Co z ingresem?

Dodano:   /  Zmieniono: 
Metropolita gdański abp Tadeusz Gocłowski powiedział, że jest zaszokowany doniesieniami na temat abpa Wielgusa. "Nie wiem, czy to jest wszystko zmontowane, czy nie. Jeśli nie jest, to ks. biskup powinien na to odpowiedzieć".
Jego zdaniem, należy poczekać, aż on sam musi odnieść się do zarzutów współpracy ze służbami specjalnymi PRL. "Klucz do rozwiązania prawdy pozostaje w ręku abpa Wielgusa. Są to zarzuty, które zna już w tej chwili cały świat, bo są w internecie; on musi się ustosunkować, czy to jest wszystko sporządzone, kłamliwe, czy też te pseudonimy, które są w tych dokumentach są prawdziwe i on wówczas wyprowadzi wnioski końcowe i ostateczne. Dlatego nie mogę nic komentować" - powiedział.

Pytany, czy powinien zostać przesunięty termin ingresu, hierarcha odparł, że ponieważ sprawa jest tak daleko posunięta, myśli, iż "biskup rozstrzygnie o tym sam przed niedzielą". Zaznaczył, że Watykanowi nie wolno nic podpowiadać, bo "Stolica Apostolska ma 2 tys. lat doświadczeń".

Wątpliwości co do ingresu zdaje się nie mieć przewodniczący Rady ds. Środków Społecznego Przekazu Konferencji Episkopatu Polski abp Sławoj Leszek Głódź, który pomimo zarzutów zaapelował o łagodne przeżycie ingresu do archikatedry warszawskiej abpa Stanisława Wielgusa, metropolity warszawskiego". W swoim oświadczeniu zaapelował on do mediów i dziennikarzy o umiar i rozwagę w formułowaniu wyroków na abpa Stanisława Wielgusa i oskarżeń o "rzekomą jego współpracę z SB i wywiadem PRL".

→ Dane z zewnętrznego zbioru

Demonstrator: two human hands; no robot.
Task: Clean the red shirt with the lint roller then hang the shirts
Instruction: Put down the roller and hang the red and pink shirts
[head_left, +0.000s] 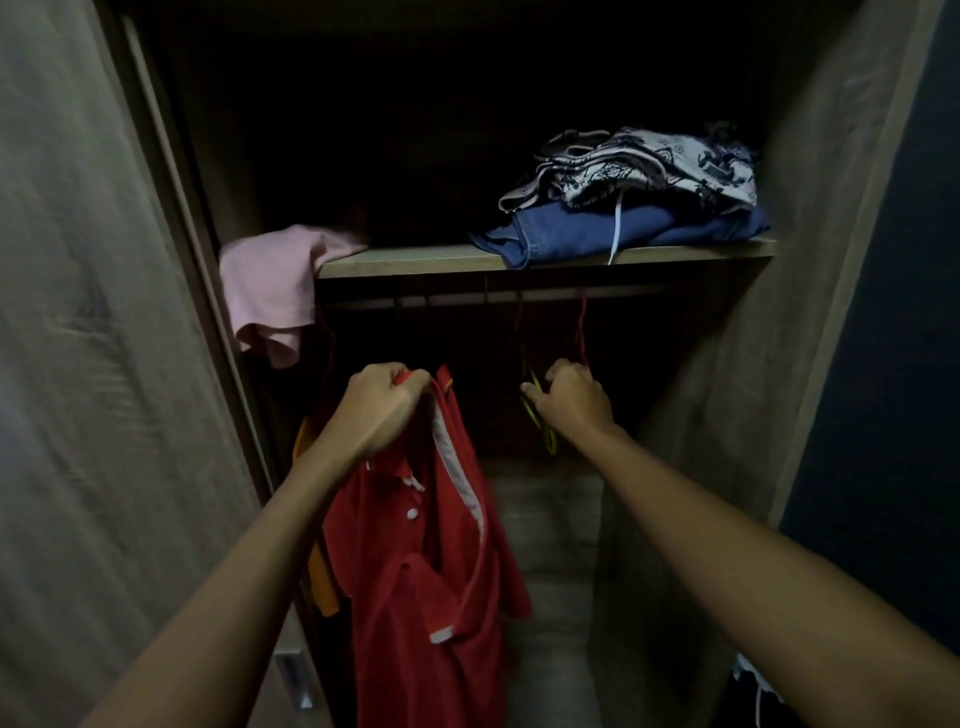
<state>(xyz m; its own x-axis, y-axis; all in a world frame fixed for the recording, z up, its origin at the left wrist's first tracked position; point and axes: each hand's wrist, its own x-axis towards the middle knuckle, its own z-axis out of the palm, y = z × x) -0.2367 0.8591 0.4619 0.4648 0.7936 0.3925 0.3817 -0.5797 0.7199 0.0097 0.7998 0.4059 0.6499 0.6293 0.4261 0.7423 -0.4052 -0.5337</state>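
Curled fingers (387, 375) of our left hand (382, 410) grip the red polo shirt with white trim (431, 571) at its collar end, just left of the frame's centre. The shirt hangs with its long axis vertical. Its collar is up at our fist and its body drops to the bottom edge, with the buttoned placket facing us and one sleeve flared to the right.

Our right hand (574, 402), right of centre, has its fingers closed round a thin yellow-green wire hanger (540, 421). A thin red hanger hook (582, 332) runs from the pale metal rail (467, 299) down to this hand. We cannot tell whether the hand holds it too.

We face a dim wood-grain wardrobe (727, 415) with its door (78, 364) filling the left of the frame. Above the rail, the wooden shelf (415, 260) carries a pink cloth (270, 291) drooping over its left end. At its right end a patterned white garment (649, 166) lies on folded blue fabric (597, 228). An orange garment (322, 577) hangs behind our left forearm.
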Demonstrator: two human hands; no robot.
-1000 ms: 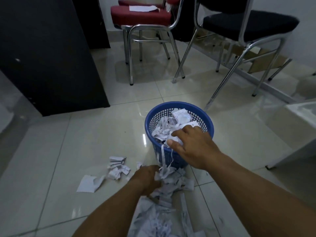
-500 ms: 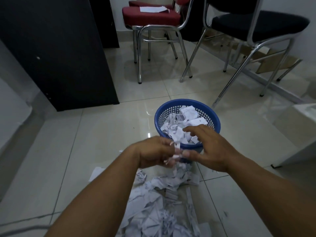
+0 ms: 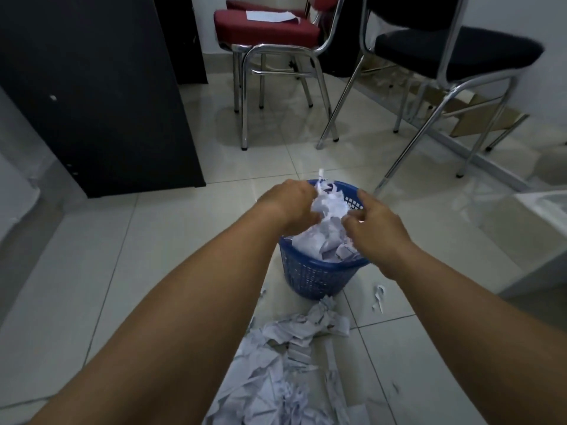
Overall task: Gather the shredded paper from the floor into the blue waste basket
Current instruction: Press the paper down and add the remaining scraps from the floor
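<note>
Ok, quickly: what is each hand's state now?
Left hand: holding shredded paper above the blue basket.
Right hand: touches that paper; grip cannot be told.
</note>
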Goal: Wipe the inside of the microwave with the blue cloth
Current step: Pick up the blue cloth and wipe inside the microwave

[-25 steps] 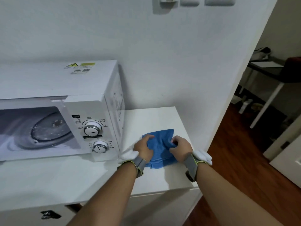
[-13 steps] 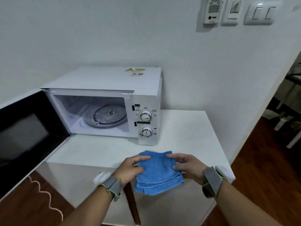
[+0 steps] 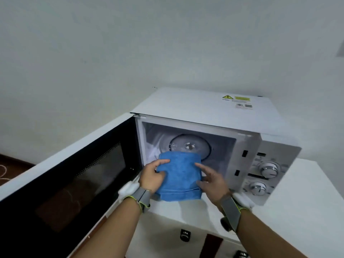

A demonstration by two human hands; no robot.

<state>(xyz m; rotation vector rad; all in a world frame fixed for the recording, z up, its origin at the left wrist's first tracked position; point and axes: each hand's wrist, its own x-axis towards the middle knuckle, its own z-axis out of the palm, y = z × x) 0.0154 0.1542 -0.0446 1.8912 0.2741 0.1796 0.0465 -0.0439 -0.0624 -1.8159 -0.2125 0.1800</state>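
Blue cloth (image 3: 179,178) pinched between left hand (image 3: 151,176) and right hand (image 3: 212,180) fingers, at microwave (image 3: 204,116) mouth

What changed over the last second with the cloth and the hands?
Both hands, left hand and right hand, carried the folded blue cloth from the counter beside the microwave up to its open cavity. The grip on it and the open door are unchanged.

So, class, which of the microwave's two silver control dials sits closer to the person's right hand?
The lower silver dial: it sits just beside the right hand, below the upper dial.
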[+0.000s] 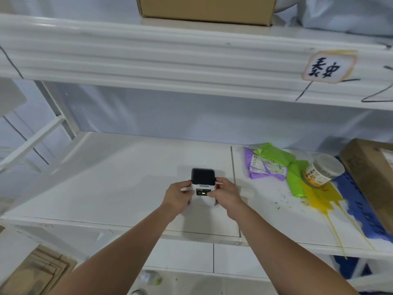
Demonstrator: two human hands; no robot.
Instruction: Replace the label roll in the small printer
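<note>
A small white label printer [203, 198] with a dark lid and a lit green indicator stands near the middle of the white shelf [119, 184]. My left hand [179, 198] grips its left side. My right hand [227, 195] grips its right side, with the thumb across the front panel. The lid looks closed; no label roll is visible.
To the right lie purple and green mailer bags [274, 165], a clear jar on its side [324, 170], a yellow bag [319, 199], a blue crate [359, 205] and a cardboard box [370, 177]. An upper shelf [170, 60] carries another box [206, 9].
</note>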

W swym apelu abp Głódź zwraca uwagę, że oprócz prawa karnego, mamy prawo procesowe, w którym, w całym cywilizowanym świecie, obowiązuje zasada domniemania niewinności, uczciwego procesu, postępowania dowodowego i wydania wyroku przez kompetentną władzę sądowniczą. "Takie stanowisko podziela Kościół. Ponadto Kościół ma swój własny, kanoniczny "modus procedendi" - podkreślił hierarcha.

Zaznaczył, że w przypadku abpa Wielgusa, Komisja Historyczna powołana przez Konferencję Episkopatu Polski, po zapoznaniu się z zasobami archiwalnymi IPN, "prześle za pośrednictwem Nuncjatury Apostolskiej wyniki swoich prac do Stolicy Apostolskiej. Ta zaś zgodnie z właściwym sobie trybem postępowania może podjąć stosowne decyzje".

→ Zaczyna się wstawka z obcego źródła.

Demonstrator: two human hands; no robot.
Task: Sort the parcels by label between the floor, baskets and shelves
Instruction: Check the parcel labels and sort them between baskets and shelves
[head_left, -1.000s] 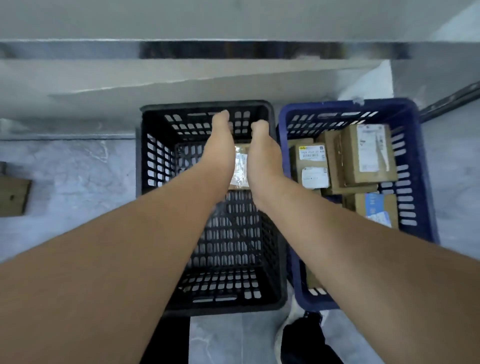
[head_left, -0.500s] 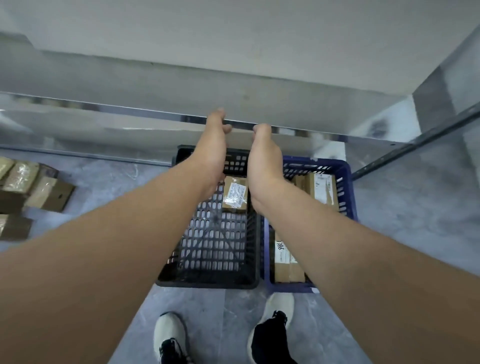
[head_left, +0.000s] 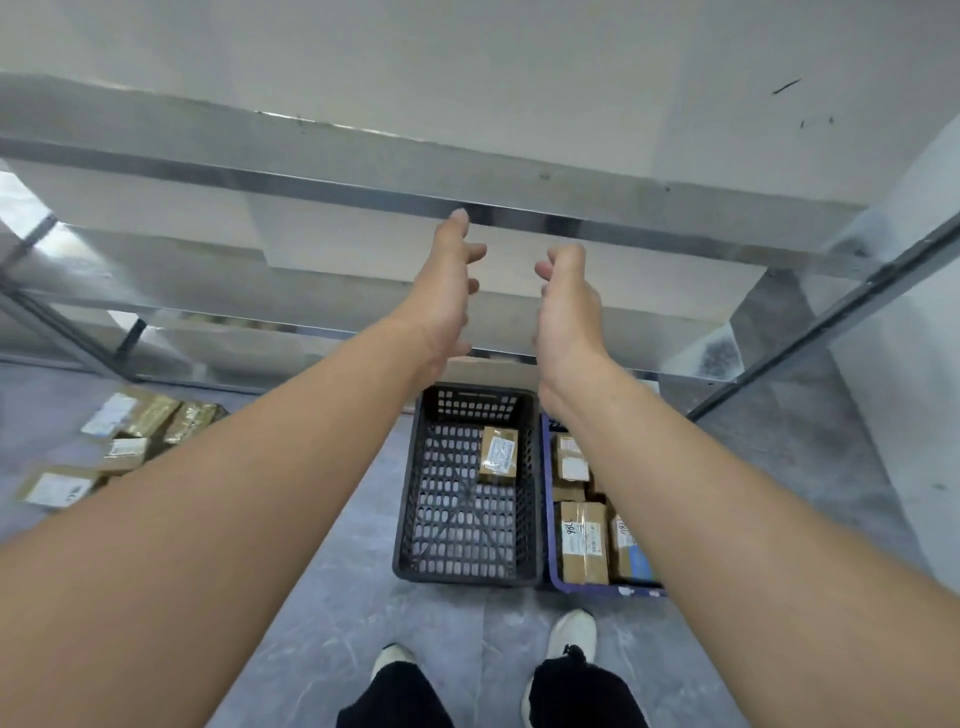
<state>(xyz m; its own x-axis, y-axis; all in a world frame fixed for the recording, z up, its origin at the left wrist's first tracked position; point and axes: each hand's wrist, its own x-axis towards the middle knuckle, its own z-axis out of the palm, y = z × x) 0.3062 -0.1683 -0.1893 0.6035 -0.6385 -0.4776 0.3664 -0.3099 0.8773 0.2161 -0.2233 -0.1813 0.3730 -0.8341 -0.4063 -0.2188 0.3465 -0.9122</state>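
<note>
Metal shelf (head_left: 363, 193), 2 hands (head_left: 448, 291) (head_left: 567, 306) outstretched

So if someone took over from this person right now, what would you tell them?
Hands: left hand and right hand are both open and hold nothing, raised in front of the grey metal shelves.
Done: the black plastic basket holds one small brown cardboard parcel. The blue plastic basket beside it holds several brown cardboard parcels.
Left: the pile of labelled parcels on the grey floor, to the person's left, is not yet sorted.

Bare forearms; black trousers (head_left: 587, 696); white shoes (head_left: 574, 631).
</note>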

Według arcybiskupa Głódzia, zbyt wielu ludzi cierpi już z powodu "niezgodnej z procedurami ustawowymi lustracji, która nie zastąpi dekomunizacji, a zmierza w kierunku anarchizowania państwa prawa".

"Również do was, dziennikarze, odnoszą się słowa Benedykta XVI wypowiedziane 25 maja 2006 r. w archikatedrze warszawskiej: +Trzeba unikać aroganckiej pozy sędziów minionych pokoleń, które żyły w innych czasach i innych okolicznościach. Potrzeba pokornej szczerości, by nie negować grzechów przeszłości ale też nie rzucać lekkomyślnych oskarżeń bez rzeczywistych dowodów, nie biorąc pod uwagę różnych, ówczesnych uwarunkowań.+ Pragnąłbym, by te słowa stały się także właściwym drogowskazem dla wszystkich mediów" - głosi apel arcybiskupa Głodzia.